WORK TASK
Go through the records and report each line in which the word "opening" occurs.
--- --- ---
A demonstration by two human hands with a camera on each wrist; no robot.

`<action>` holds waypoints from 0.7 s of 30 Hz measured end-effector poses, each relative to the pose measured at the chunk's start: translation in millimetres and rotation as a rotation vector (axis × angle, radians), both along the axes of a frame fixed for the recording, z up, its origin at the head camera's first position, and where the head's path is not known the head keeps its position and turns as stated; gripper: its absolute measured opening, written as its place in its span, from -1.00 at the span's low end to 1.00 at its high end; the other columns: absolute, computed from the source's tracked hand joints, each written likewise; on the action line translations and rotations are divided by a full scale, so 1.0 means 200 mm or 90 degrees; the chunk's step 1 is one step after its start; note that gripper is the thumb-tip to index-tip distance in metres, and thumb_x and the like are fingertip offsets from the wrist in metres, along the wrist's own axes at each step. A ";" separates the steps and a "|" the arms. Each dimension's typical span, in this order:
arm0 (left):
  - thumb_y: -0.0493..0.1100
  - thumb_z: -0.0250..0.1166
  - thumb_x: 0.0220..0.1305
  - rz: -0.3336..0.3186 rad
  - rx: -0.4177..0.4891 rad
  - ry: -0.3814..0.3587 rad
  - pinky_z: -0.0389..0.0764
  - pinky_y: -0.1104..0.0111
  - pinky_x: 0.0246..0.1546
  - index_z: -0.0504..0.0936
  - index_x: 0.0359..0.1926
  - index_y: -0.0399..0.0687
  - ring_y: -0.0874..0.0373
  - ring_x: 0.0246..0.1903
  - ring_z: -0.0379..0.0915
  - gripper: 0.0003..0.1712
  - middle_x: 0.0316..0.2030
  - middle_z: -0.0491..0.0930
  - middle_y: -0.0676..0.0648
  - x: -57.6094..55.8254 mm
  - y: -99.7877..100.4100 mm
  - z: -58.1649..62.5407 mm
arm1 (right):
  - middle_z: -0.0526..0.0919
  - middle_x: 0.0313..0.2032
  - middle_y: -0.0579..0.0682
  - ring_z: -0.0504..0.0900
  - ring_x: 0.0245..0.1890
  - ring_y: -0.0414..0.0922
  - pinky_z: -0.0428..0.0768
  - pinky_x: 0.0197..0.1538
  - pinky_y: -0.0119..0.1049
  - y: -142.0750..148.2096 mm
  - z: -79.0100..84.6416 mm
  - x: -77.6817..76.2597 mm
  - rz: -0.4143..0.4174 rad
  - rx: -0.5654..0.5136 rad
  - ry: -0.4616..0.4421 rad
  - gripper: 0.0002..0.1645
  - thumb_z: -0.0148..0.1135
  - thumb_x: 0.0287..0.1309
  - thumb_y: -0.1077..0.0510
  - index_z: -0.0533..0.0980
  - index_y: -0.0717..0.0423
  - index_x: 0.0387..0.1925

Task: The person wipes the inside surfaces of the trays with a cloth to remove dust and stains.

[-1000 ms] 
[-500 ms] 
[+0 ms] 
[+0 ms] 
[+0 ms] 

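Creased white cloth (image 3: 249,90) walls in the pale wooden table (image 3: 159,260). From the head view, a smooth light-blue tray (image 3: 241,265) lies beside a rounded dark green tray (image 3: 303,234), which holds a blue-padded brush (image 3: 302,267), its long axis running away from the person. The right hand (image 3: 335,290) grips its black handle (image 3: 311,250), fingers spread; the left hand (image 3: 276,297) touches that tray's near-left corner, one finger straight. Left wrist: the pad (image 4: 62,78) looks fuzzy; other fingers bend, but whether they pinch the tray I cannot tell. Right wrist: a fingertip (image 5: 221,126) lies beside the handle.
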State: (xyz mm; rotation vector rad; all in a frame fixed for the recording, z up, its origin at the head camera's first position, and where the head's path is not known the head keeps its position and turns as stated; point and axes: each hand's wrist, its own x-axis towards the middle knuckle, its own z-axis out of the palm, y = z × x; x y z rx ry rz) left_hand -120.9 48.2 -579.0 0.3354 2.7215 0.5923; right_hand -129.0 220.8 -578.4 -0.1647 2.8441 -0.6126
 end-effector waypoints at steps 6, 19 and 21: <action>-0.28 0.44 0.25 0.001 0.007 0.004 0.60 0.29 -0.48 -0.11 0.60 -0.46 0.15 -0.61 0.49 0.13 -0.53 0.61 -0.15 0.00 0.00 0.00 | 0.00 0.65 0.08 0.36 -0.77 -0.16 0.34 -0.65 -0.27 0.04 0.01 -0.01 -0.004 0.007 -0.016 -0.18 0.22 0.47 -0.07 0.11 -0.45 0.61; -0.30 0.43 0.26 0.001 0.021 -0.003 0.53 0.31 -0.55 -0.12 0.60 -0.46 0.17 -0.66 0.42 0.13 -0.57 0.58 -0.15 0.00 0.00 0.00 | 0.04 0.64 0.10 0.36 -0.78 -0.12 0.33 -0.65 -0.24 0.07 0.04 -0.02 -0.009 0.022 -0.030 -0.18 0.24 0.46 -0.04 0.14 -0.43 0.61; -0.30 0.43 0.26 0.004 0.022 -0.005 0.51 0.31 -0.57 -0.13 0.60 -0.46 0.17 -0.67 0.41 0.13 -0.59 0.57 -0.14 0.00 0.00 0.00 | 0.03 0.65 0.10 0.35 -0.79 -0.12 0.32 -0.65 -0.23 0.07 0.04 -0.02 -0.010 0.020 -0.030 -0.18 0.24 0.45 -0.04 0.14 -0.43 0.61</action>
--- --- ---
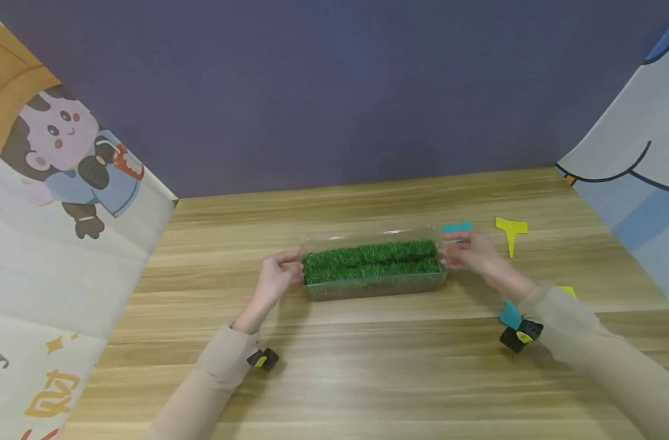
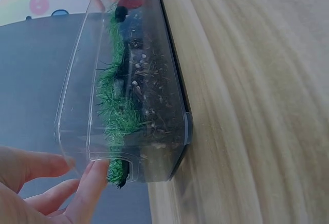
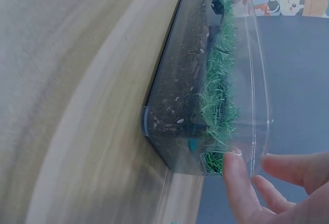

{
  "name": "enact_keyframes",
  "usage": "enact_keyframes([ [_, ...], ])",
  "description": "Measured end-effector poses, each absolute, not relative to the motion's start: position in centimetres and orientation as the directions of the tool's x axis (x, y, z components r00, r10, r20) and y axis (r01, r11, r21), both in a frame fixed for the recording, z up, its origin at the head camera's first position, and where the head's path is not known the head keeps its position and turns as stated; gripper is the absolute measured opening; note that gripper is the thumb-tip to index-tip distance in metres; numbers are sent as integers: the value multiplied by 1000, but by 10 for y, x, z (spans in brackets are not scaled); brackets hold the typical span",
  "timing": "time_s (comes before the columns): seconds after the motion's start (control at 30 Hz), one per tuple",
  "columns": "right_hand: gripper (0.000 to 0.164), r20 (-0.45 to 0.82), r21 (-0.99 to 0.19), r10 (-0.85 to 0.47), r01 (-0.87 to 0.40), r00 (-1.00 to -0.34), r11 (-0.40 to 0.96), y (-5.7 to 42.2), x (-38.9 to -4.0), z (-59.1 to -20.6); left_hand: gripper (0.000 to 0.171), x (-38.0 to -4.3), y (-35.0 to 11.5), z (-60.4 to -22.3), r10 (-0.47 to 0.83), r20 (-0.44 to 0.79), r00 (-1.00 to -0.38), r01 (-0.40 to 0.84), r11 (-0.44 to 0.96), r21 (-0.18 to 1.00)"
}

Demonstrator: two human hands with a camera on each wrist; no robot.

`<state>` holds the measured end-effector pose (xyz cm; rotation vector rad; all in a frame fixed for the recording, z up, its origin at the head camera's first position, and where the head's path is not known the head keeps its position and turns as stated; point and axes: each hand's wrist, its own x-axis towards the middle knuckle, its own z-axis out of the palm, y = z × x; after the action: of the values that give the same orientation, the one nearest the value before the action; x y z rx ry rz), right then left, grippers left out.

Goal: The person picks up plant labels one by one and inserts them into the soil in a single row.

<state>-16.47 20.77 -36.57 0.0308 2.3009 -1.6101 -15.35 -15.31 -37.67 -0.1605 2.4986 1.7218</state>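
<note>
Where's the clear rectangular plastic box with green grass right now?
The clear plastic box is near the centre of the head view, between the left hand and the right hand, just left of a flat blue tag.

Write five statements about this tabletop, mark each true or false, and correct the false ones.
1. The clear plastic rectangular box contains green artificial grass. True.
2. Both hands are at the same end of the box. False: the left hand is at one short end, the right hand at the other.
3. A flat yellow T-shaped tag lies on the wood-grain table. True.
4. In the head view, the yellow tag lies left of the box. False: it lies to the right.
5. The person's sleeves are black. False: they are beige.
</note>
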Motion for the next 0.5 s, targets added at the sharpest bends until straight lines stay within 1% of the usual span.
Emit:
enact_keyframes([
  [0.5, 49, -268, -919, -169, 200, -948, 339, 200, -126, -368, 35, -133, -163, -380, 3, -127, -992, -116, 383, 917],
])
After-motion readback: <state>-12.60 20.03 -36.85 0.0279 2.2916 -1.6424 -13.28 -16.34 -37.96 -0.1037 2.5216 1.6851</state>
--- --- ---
PROBLEM SOLUTION
`<action>` holds waypoints from 0.7 s of 30 Hz measured end-effector poses, each relative to the pose measured at the chunk's start: translation in millimetres and rotation as a rotation vector (axis × angle, radians), both along the axes of a frame fixed for the recording, z up, its origin at the head camera's first position, and where the head's path is not known the head keeps its position and turns as stated; gripper: its absolute measured opening, written as its place in its span, from -1.00 at the span's low end to 1.00 at its high end; the other columns: absolute, computed from the source's tracked hand joints, each written likewise; on the action line translations and rotations are divided by a full scale, so 1.0 means 200 mm or 90 degrees; the chunk's step 1 is one step after its start; note that gripper is the thumb-tip to index-tip distance in metres, and thumb_x and the like are fingertip offsets from the wrist in metres, along the wrist's own axes at each step. A ";" separates the steps and a "|" the arms. Each dimension's typical span, in this order:
  "description": "Measured end-effector poses, each absolute, not relative to the motion's start: position in centimetres and orientation as the directions of the tool's x axis (x, y, z components r00, r10, r20) and y axis (r01, r11, r21), both in a frame fixed for the recording, z up, its origin at the head camera's first position, and where the head's path is not known the head keeps its position and turns as stated; gripper is the absolute measured opening; note that gripper is the thumb-tip to index-tip distance in metres; numbers are sent as integers: the value multiplied by 1000, but by 10 for y, x, z (spans in brackets are not scaled); brackets hold the typical span",

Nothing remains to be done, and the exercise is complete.